All lines of the material that contain "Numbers" must be copied out.

^^^^

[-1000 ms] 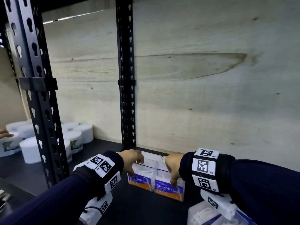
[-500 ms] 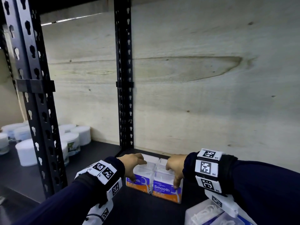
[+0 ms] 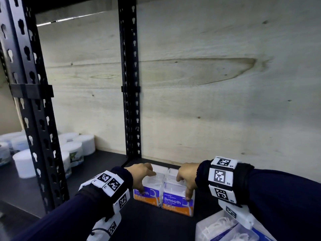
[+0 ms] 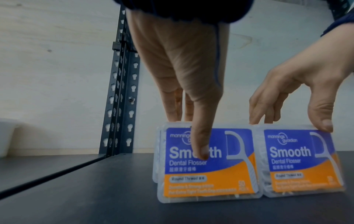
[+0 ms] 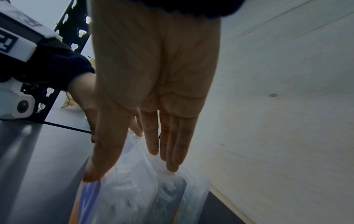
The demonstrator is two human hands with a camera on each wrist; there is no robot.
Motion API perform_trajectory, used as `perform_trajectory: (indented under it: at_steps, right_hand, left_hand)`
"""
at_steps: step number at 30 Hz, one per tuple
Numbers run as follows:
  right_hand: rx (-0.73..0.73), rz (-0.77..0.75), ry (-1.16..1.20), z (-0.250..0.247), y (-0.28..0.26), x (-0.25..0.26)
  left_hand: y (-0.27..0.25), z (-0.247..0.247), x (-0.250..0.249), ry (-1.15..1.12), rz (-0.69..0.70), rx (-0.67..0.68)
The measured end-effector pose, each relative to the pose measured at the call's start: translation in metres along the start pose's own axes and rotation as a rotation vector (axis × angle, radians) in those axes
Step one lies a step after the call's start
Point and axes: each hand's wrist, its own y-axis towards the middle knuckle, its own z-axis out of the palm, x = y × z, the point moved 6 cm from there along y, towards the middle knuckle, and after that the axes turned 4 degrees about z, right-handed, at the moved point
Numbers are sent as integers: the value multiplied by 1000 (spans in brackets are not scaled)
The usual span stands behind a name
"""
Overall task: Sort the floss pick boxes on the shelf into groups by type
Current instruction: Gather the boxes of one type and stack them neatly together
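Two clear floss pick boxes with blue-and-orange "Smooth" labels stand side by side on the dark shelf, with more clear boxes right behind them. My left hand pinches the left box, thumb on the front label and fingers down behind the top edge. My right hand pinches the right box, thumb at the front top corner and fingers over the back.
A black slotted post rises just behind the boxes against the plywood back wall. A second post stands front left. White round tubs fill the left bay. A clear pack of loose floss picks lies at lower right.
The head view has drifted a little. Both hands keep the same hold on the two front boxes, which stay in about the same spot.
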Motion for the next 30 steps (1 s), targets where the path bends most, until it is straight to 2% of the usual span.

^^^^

◆ **Solved problem**:
Numbers run as follows:
Numbers are sent as integers: the value multiplied by 1000 (spans in brackets are not scaled)

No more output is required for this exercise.